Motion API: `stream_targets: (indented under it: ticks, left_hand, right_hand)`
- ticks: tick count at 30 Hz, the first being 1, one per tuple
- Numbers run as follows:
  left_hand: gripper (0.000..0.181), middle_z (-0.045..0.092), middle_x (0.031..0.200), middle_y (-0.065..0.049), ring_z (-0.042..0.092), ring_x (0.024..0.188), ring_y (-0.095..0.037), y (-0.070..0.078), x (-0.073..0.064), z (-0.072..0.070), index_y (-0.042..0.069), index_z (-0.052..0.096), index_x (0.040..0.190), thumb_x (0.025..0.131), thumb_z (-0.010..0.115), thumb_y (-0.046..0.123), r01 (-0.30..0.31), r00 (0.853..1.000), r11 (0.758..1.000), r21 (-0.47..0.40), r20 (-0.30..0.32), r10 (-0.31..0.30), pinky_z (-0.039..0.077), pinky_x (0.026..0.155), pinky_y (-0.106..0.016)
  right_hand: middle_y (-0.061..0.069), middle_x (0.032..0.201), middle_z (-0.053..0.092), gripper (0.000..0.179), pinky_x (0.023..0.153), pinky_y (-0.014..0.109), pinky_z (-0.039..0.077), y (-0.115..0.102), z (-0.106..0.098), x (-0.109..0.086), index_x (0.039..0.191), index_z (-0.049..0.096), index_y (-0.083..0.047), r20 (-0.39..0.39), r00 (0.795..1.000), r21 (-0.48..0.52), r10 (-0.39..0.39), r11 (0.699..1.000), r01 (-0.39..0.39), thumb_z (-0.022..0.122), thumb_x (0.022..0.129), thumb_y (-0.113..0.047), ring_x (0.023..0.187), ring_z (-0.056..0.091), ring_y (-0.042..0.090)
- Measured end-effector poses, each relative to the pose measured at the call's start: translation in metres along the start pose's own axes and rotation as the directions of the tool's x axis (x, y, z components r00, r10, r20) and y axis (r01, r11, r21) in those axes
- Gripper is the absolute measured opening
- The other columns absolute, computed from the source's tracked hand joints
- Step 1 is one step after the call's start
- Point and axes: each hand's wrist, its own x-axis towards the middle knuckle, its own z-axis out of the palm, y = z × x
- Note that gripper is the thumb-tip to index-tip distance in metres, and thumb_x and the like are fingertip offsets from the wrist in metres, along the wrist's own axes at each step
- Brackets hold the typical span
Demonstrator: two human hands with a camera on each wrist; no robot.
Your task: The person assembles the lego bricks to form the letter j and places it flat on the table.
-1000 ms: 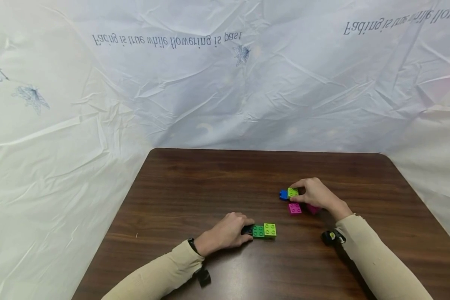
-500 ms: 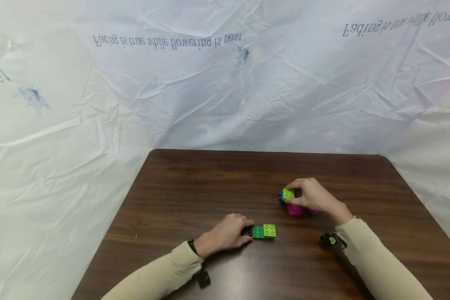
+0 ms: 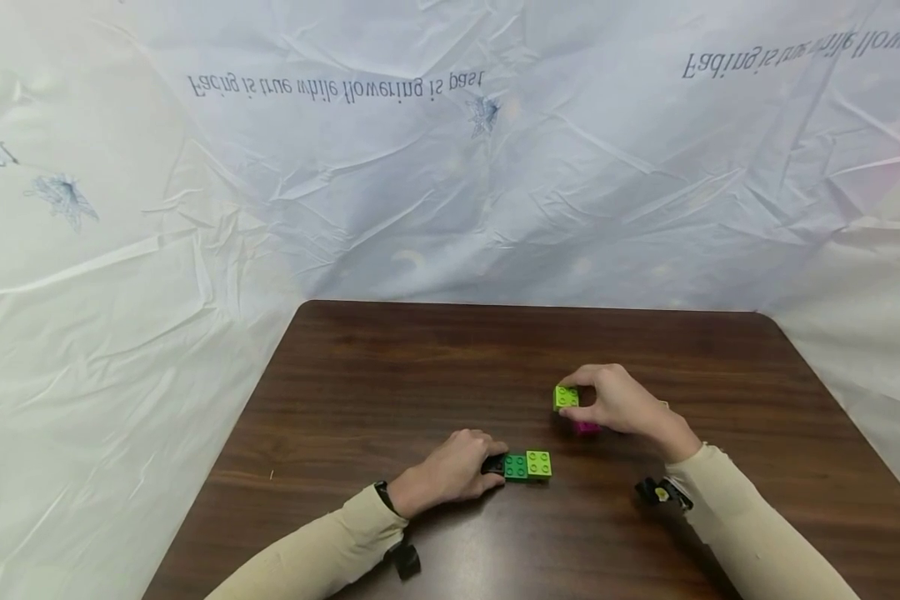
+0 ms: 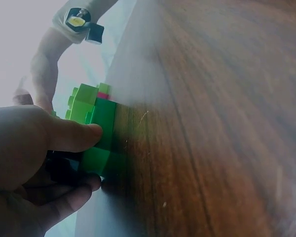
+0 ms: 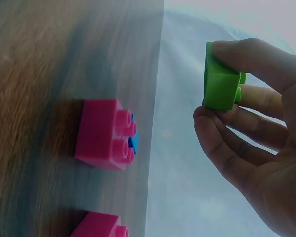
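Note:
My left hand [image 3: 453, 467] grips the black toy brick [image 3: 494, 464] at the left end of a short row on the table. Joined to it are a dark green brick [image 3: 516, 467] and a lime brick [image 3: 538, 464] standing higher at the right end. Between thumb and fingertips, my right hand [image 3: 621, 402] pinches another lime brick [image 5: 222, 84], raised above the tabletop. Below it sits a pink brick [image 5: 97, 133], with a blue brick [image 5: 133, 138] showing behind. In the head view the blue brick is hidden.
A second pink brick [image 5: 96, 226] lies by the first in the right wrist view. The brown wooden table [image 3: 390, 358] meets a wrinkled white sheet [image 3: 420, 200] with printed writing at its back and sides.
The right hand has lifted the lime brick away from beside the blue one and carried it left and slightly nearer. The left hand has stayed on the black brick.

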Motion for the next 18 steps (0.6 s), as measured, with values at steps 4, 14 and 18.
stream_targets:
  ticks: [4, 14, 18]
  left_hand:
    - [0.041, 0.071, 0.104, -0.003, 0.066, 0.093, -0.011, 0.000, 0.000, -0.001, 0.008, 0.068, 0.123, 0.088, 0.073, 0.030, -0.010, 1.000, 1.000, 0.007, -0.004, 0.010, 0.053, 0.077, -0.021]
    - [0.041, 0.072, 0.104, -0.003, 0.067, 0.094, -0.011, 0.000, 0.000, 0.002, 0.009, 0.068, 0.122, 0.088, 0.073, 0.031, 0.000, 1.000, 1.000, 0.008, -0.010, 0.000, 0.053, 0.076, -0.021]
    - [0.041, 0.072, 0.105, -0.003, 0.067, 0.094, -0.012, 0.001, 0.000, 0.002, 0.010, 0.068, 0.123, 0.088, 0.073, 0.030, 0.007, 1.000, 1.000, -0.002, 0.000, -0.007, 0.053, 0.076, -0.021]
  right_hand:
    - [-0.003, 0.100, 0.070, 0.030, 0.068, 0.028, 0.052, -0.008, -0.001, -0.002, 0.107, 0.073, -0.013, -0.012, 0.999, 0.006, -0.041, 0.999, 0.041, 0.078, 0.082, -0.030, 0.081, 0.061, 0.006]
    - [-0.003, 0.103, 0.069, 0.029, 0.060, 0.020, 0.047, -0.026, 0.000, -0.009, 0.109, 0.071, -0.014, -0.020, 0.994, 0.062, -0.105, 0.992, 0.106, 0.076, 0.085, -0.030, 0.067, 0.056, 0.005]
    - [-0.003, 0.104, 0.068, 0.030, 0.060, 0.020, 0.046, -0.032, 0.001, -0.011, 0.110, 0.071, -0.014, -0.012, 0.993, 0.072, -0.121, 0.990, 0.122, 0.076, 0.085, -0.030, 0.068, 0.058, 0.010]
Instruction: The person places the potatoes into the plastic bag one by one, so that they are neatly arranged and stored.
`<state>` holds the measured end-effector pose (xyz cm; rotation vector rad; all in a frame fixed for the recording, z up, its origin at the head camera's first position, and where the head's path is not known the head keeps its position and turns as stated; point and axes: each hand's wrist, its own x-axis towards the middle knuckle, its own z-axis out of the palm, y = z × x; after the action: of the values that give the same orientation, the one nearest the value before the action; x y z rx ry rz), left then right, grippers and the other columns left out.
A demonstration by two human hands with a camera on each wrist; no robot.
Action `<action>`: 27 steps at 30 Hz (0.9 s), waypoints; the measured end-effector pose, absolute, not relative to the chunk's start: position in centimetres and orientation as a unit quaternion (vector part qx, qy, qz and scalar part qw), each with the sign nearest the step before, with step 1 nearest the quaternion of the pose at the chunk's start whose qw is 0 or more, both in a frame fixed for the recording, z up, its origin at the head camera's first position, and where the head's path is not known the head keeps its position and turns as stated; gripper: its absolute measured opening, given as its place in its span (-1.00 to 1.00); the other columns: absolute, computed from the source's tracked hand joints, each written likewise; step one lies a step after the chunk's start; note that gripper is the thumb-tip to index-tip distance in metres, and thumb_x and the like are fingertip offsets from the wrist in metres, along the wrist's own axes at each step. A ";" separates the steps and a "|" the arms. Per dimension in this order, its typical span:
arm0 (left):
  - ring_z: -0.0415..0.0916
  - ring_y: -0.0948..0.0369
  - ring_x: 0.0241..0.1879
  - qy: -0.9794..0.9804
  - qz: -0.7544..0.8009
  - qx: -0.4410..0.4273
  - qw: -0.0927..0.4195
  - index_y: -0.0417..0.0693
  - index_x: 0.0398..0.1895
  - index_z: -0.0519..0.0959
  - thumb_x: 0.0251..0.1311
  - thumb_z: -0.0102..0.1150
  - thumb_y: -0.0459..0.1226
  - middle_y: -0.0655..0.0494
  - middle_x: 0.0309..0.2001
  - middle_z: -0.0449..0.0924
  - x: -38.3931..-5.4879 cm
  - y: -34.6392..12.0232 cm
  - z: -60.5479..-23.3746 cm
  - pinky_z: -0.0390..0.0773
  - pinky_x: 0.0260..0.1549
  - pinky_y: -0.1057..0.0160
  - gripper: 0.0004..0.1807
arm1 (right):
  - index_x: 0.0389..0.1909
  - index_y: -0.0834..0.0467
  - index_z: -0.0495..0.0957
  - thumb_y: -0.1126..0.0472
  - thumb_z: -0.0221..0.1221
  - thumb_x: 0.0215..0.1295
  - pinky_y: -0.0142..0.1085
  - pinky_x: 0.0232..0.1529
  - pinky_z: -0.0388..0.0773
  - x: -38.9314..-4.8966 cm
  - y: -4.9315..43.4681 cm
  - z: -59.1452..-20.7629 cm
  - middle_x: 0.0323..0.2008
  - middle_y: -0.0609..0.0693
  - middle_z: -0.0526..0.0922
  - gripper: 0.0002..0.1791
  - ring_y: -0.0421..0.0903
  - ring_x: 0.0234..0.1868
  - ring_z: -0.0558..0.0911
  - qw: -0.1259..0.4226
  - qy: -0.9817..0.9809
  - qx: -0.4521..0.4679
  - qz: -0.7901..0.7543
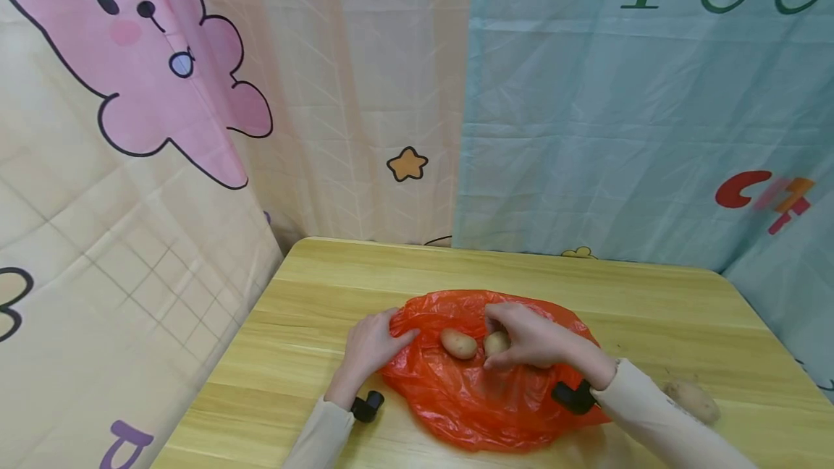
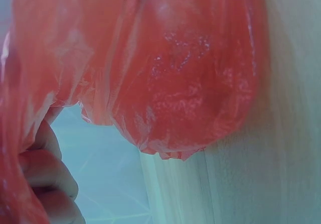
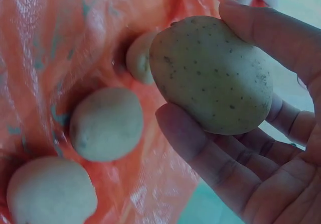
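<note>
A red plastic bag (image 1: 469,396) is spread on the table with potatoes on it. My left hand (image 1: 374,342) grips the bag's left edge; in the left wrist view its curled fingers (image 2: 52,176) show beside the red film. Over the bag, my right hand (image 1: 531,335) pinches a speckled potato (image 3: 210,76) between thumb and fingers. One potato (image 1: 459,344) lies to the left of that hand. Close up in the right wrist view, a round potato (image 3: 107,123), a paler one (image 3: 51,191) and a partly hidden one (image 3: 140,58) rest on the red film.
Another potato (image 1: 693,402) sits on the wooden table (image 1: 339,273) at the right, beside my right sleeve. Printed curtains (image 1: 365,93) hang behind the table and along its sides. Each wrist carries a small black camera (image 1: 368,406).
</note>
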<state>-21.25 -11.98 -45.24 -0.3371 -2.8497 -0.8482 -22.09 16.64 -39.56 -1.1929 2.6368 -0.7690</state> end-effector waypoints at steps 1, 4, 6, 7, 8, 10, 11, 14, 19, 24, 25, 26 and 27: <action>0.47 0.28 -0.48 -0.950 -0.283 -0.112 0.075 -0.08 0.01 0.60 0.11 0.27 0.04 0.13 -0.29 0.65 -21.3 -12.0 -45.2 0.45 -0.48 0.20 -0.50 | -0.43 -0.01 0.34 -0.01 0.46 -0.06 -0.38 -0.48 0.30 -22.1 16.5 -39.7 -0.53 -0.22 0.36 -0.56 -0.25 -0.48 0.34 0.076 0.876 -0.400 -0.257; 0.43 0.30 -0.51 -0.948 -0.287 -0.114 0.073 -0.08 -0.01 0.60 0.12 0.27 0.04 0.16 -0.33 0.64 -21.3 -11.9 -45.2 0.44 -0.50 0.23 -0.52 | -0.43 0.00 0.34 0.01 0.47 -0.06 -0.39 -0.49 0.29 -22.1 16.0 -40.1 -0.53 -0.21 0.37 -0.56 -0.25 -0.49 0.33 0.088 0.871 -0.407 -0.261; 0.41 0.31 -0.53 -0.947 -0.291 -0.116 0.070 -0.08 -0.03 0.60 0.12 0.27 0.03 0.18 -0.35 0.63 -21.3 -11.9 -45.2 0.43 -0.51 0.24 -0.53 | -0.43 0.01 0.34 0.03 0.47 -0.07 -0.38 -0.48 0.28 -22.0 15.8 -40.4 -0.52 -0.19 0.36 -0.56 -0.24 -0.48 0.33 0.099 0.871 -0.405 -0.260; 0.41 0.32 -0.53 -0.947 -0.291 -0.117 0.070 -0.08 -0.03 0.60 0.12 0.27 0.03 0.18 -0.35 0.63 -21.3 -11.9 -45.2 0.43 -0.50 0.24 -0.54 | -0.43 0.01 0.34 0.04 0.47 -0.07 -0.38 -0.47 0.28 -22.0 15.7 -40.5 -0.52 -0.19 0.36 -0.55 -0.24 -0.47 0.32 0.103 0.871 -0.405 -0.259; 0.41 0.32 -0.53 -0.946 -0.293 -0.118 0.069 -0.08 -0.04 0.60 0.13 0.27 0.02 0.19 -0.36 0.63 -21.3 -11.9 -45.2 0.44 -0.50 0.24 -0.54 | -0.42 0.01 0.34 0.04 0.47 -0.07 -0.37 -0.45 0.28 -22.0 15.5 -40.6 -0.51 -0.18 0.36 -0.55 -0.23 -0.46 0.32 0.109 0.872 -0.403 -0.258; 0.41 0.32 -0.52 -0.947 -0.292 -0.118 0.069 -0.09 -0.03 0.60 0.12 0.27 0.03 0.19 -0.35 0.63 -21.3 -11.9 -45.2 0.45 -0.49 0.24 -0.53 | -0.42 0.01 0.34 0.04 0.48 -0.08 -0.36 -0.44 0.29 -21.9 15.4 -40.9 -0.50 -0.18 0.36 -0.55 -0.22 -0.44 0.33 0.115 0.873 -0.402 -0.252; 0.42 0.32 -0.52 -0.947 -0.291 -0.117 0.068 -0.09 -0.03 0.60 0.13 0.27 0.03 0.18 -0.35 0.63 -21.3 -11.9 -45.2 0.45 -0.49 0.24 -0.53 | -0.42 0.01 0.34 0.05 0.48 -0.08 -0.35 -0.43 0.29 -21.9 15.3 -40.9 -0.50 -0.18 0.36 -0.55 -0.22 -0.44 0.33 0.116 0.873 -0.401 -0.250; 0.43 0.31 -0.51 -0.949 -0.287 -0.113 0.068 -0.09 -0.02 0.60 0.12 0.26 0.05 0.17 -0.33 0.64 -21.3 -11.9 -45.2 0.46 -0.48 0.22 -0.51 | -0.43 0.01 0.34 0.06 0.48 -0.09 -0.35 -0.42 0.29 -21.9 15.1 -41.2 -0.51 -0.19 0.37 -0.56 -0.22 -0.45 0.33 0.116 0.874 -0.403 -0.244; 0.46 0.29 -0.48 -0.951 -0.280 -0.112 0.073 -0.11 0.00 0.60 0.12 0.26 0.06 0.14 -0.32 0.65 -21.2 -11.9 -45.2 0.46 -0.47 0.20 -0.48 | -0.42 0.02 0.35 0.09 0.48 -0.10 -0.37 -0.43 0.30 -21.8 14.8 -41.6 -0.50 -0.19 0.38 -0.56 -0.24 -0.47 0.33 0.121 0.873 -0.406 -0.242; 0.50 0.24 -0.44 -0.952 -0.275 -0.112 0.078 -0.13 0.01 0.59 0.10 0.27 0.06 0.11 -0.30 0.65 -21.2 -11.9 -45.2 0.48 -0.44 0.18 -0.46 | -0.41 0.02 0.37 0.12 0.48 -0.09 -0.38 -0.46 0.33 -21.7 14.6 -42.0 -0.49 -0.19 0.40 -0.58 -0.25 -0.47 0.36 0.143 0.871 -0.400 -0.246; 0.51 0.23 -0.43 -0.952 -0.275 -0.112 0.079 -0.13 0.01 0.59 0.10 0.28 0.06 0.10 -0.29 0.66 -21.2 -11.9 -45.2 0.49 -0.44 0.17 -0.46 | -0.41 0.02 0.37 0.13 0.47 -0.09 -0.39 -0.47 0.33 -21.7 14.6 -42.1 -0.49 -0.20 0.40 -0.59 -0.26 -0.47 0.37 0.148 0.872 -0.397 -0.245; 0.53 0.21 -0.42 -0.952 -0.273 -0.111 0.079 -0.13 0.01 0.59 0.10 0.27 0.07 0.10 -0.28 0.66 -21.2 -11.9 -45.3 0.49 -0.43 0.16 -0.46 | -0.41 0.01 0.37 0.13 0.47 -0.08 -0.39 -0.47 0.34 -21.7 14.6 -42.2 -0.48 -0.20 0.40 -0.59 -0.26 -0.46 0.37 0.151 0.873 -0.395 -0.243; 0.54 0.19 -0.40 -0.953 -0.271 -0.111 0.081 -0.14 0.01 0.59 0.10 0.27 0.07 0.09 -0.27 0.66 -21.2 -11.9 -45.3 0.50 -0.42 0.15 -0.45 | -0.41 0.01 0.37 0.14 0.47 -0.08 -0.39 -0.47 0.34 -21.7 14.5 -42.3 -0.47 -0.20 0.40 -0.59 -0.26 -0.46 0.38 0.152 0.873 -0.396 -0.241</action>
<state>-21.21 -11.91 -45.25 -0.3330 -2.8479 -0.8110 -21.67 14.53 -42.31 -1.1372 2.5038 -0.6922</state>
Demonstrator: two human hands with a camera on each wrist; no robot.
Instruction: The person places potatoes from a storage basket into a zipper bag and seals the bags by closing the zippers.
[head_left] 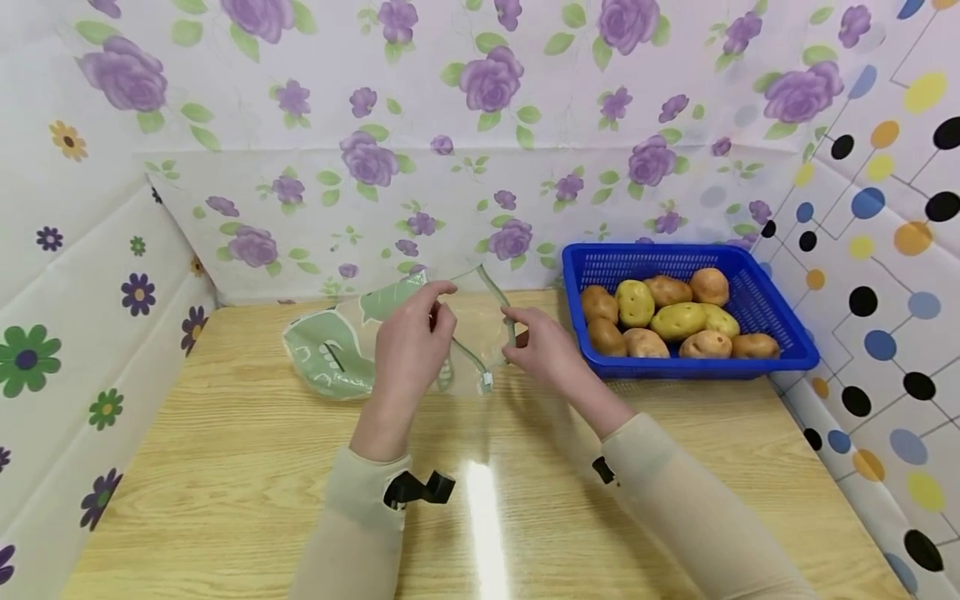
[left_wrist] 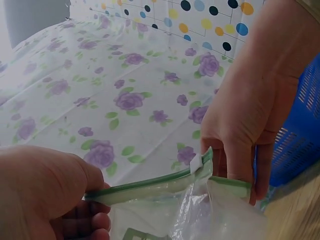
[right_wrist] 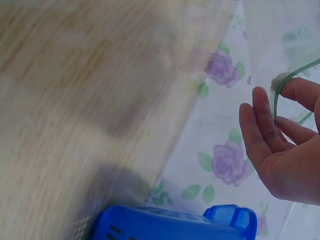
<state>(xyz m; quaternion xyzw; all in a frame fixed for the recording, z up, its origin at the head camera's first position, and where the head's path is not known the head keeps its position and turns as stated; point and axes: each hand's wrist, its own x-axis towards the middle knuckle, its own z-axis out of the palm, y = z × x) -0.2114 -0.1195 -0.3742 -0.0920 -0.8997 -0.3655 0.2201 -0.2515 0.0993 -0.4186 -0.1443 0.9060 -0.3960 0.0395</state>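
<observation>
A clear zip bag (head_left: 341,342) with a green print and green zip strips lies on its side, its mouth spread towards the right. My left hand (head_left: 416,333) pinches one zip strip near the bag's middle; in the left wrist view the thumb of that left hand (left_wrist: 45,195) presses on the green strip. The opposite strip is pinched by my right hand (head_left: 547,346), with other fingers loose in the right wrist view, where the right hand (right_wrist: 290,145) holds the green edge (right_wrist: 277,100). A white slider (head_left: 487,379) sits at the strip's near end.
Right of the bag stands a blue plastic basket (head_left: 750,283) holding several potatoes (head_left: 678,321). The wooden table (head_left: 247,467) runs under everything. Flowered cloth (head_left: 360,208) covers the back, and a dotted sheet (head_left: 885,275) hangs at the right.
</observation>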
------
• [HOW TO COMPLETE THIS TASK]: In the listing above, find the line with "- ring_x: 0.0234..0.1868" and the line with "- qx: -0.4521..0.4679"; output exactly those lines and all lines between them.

• [ANSWER TO THE PROBLEM]:
  - ring_x: 0.0234..0.1868
  - ring_z: -0.0558..0.0911
  - qw: -0.1259..0.4226
  - qy: -0.9817..0.9809
  - qx: -0.4521..0.4679

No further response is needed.